= Zhang Xiaowen (scientist) =

Chinese material scientist and politician

Zhang Xiaowen (Simplified Chinese: 张孝文; Traditional Chinese: 張孝文), born 1935, is a Chinese material scientist and politician. Zhang is the former President of Tsinghua University.

==Biography==
Zhang was born in 1935 in Ningbo, Zhejiang Province. Zhang graduated (B.S.) from the Department of Mechanical Manufacture of Tsinghua University in 1957.
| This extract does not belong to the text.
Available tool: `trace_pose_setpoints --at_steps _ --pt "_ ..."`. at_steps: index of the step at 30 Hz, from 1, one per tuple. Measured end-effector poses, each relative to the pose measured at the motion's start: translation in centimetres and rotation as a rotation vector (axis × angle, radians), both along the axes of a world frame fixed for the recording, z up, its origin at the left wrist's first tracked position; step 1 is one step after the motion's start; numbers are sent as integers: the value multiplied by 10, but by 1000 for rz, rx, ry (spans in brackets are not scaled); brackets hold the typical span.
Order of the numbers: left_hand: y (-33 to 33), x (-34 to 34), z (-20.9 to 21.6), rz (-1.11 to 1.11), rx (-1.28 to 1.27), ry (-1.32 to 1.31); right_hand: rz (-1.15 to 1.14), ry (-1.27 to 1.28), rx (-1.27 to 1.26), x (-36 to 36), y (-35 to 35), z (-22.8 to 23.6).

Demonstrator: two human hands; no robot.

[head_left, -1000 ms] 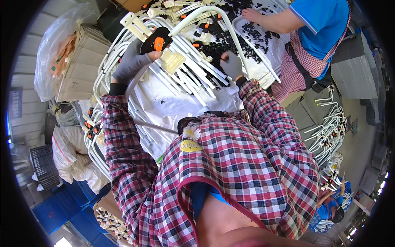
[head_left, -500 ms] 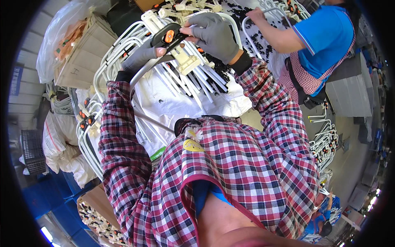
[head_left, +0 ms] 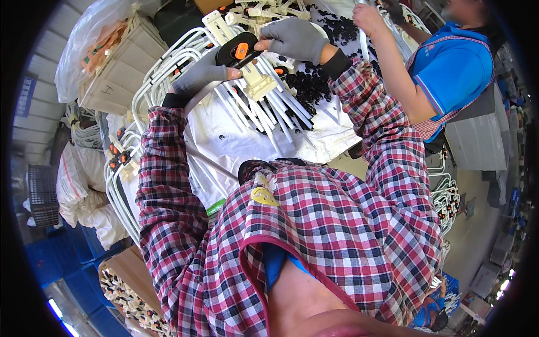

From 1980 to 1985, Zhang was an associate professor at Tsinghua. From 1983 to 1984, Zhang was a visiting scholar in the United States at Lehigh University then at the University of California, Berkeley. Zhang was promoted to professor at Tsinghua in 1985. Zhang was former head of the Department of Chemistry and Chemical Engineering, Tsinghua University. Zhang was Vice-dean of Tsinghua's College of Science, then the Vice-president of Tsinghua University. Zhang was the President of Tsinghua from October 1988 to January 1994.

Zhang was also a former Vice-minister of the Ministry of Education of the People's Republic of China.

In 1995, Zhang received an honorary doctorate from the Osaka Institute of Technology, Japan.

Zhang was an expert on ceramic materials and chemical engineering. During his presidential office at Tsinghua, Zhang made significant contributions to the development of the university, and the university started readopting into a comprehensive university status instead of a technical institute.